[SYCL][Graph] Support for Graph Node Profiling #12592

mfrancepillois · 2024-02-02T10:55:21Z

This PR:

adds a new Sycl API to query the profiling information of a node ext_oneapi_get_profiling_info(ext::node Node).
Implements node profiling support.
Throws an exception if the profiling is queried for partitioned graphs (i.e. graph with an host-task)
Adds new pi entry points for node profiling.
Updates specs.
Adds tests.
Updates symbols.

Implements node profiling support. Adds new pi entry points for node profiling. Updates docs. adds tests. Updates symbols.

Fixes declaration issues Changes raw pointer to weak_ptr Adds exception is node not found. Updates specs.
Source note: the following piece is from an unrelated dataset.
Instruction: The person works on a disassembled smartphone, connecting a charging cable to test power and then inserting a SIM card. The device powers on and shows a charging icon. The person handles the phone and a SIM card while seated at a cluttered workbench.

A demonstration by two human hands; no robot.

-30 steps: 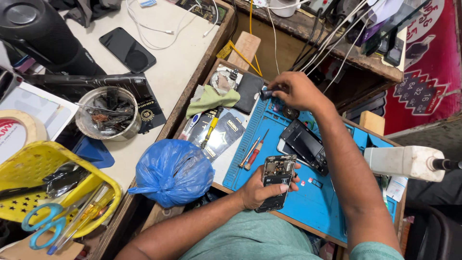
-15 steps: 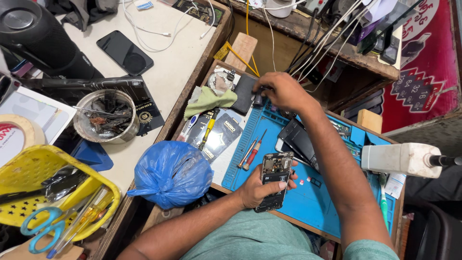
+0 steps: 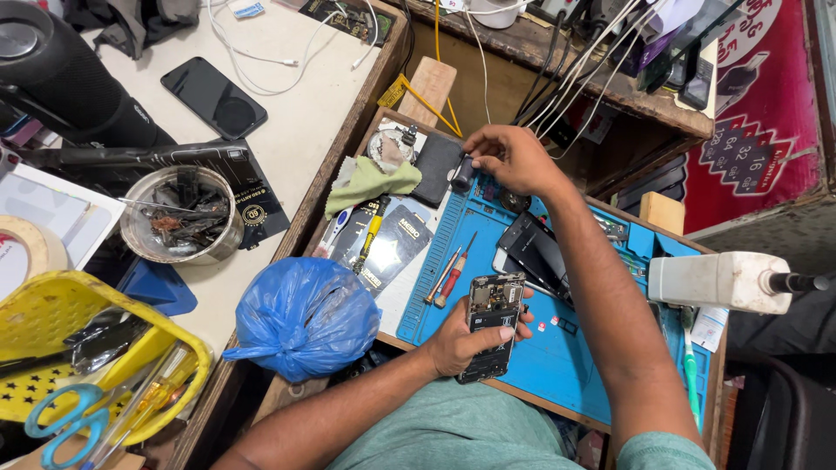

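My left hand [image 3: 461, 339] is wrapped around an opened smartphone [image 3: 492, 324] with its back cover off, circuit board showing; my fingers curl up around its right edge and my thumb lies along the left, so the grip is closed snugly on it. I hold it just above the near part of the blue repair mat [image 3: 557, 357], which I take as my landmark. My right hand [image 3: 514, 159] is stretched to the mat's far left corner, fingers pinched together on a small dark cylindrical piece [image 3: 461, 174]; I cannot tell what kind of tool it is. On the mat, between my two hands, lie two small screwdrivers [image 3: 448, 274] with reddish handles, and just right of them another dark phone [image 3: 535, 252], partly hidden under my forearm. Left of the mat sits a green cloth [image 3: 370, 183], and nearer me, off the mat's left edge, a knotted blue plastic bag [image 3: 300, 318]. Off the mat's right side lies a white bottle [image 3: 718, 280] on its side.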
sycl/doc/extensions/experimental/sycl_ext_oneapi_graph.asciidoc

sycl/include/sycl/info/ext_oneapi_graph_node_profiling_traits.def

reble · 2024-02-02T19:31:33Z

sycl/doc/extensions/experimental/sycl_ext_oneapi_graph.asciidoc

+  execution associated with this SYCL event. If the requested info is
+  not available when this member function is called due to incompletion of
+  command groups associated with the event, then the call to this member
+  function will block until the requested info is available.


Keeping the following aspect as a different thread:
We also need to consider kernel/node fusion as an optimization strategy. In this case we might not have the exact profiling info.
@sommerlukas what are your thoughts on this?
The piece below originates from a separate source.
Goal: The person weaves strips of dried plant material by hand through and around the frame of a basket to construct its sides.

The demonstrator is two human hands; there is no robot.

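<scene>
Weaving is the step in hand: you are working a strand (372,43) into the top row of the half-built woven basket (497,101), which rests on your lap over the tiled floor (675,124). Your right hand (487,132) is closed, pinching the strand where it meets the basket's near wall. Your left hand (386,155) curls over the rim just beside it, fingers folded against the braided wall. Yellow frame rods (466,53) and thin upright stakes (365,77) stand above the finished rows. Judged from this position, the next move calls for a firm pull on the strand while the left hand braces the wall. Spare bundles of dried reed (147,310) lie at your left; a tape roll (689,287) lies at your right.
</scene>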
I think there are two possible ways to handle this:

Return the same profiling info for all nodes that were fused. So if you use this new API with two different nodes, you would get the same information and that information would correspond to the profiling information of the fused kernel.

Disallow to query for profiling information if fusion was applied.

I believe that profiling info for the fused kernel would be valuable for the user, so I would prefer the first option here.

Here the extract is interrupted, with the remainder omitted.